Reality: Too much hand-holding got you down? Fire up Dark Souls and you're thrust into a world of chaos before you understand how to swing a sword. Metroid similarity tosses you off the high dive before you know how to swim. And look no further then The Wonderful 101 and A Link Between Worlds for games that make sure you hit the ground running. Getting to the good part without any delay exists in every part of the industry, as long as you know where to look. And don't pick up any old indie experience expecting to jump right in, either. Have you tried Frozen Synapse? If you don't have an advanced degree in deadly espionage, you're not going to understand a lick of what's happening until you plow through a lengthy tutorial. Developers either embrace immediacy or implement teaching tools dependent on what the game needs, not whether they're considered indie.
Myth: Indie games are all about innovation. It's here that you see real experiments, and only after an idea is proven to be amazing do you see bigger companies swoop in to commandeer it as their own.
Reality: It's a lot safer to add your own twist to an established experience than create one from scratch. Clones are rampant no matter where you cast your gaze, so don't assume indies offer a bastion of refreshment while AAAs are peddling yesterday's fudge sundae. The only difference between development trends is the kinds of games that are being created in their respective spaces. Roguelikes, apocalyptic survival games, and platformers are all the rage for indies, whereas bigger developers are churning out open-world madness, first-person shooters, and cinematic adventures. Oh, and don't forget MOBAs. Everyone who knows C++ is whipping up their own League of Legends killer. Designing something entirely new is incredibly rare, so we see usually small steps rather than full-blown revolutions. Whether we're talking about controlling time in Super Time Force or buying figurines to unlock characters in Skylanders, it's unexpected wrinkles that cause a stir, and that happens everywhere.
Myth: If the indie scene is all about the steak, then AAAs make their money on sizzle. Smaller teams don't have the budget to dazzle with extraordinary visuals, so you're left with nothing but retro-inspired retreads.
Reality: Huge development teams don't have a monopoly on jaw-dropping graphics. Have you seen No Man's Sky? Not only does it look downright gorgeous, but it has dinosaurs, making it worthy of being displayed in any art museum. And it's not like it's the only beautiful game being created by a small team. The Witness has one of those enticing worlds in which I'd love to spend my vacation, if it wasn't filled with devious puzzles, and Abzu gives me shivers just watching the trailer; giant whales are terrifying. Although many games do employ old-school aesthetics, remember that style is as much of a choice as something that looks modern. That's part of the reason why you frequently see Blizzard dial back the technical demands of its visuals. Plus, ensuring everyone can play Diablo III means they have an even wider potential audience.
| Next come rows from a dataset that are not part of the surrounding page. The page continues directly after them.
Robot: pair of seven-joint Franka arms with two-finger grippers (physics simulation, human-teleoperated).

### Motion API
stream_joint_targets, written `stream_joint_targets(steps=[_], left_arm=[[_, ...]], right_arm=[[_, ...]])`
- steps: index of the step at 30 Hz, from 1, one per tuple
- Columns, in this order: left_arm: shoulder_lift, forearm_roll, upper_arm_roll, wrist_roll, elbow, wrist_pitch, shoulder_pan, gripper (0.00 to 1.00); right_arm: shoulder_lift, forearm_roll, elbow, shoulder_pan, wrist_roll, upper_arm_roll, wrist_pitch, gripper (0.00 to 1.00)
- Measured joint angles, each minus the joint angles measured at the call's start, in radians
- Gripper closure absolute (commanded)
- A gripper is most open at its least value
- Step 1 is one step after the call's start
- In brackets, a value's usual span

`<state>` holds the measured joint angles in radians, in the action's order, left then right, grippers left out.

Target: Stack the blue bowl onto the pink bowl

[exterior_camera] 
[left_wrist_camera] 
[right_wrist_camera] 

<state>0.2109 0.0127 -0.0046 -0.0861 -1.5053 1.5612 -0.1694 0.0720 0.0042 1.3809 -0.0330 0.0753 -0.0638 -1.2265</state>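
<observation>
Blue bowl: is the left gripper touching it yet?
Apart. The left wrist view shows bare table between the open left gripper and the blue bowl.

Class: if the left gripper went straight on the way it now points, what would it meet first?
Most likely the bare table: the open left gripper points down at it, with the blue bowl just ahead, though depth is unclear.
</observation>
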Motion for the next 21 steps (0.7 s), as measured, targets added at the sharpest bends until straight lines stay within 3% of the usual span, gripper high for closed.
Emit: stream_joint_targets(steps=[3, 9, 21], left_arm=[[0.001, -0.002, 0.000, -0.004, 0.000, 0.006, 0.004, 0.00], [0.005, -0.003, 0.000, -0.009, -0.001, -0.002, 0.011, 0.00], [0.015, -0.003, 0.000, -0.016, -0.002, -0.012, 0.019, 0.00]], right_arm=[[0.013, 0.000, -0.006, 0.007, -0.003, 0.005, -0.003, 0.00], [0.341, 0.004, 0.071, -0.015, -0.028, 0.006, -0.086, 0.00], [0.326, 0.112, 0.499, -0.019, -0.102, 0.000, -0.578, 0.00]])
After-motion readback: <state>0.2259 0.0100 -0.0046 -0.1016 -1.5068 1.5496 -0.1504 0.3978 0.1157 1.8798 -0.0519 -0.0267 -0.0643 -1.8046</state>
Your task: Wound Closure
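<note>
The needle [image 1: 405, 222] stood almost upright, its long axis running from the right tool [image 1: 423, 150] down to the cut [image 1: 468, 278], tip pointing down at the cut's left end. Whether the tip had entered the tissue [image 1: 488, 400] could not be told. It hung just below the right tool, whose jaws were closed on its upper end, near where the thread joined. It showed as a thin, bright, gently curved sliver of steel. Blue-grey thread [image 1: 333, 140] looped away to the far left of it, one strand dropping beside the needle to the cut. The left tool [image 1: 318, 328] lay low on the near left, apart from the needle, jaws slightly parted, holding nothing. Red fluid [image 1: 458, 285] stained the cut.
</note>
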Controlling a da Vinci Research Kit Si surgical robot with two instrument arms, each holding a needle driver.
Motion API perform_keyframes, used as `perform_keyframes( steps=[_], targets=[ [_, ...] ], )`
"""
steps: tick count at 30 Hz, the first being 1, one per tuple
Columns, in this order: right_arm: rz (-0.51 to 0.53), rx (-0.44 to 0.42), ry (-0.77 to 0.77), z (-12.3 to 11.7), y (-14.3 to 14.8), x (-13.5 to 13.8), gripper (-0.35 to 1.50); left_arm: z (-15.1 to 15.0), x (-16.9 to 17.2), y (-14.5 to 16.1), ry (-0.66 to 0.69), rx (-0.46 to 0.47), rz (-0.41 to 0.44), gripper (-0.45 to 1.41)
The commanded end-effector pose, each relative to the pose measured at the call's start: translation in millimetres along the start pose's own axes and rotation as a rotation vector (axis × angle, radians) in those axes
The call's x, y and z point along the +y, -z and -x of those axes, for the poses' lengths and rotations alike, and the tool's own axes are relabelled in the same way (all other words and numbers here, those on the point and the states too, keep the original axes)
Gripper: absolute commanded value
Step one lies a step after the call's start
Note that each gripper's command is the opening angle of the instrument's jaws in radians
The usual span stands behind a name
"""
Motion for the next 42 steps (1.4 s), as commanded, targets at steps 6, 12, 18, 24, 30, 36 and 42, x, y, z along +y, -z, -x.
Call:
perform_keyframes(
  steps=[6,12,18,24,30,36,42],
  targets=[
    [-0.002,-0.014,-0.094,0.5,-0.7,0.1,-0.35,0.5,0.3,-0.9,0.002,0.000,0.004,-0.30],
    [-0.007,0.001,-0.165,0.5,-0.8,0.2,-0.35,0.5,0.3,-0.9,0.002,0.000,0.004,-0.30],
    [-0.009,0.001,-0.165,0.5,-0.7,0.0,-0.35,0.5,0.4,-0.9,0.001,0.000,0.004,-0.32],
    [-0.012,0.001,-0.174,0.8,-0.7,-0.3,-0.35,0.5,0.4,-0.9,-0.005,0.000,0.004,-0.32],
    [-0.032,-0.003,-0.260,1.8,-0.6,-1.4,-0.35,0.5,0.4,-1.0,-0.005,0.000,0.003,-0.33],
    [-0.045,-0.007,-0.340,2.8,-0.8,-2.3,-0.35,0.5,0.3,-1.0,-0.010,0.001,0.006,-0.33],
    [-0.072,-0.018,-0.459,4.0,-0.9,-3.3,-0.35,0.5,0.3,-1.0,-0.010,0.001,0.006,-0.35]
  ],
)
So why do we still continue to use indie to describe games? Because it's an easy shortcut. There needs to be a dividing wall between games that cost millions of dollars to produce and those that are designed part-time by a couple friends, right? Well, maybe not. The reason why we play games is to be engaged in some way. Whether we crave a thoughtful story, explosive action, or stressful strategy, we play games for their unique capacity to let us see and feel things that are completely absent from our normal lives. No matter the size of the budget or the development team, every game is just trying to keep us invested in some way, and should be compared against one another without contradictory categories. There's no use arguing what defines an indie game, or what constitutes a AAA team. All that matters is if it's any good.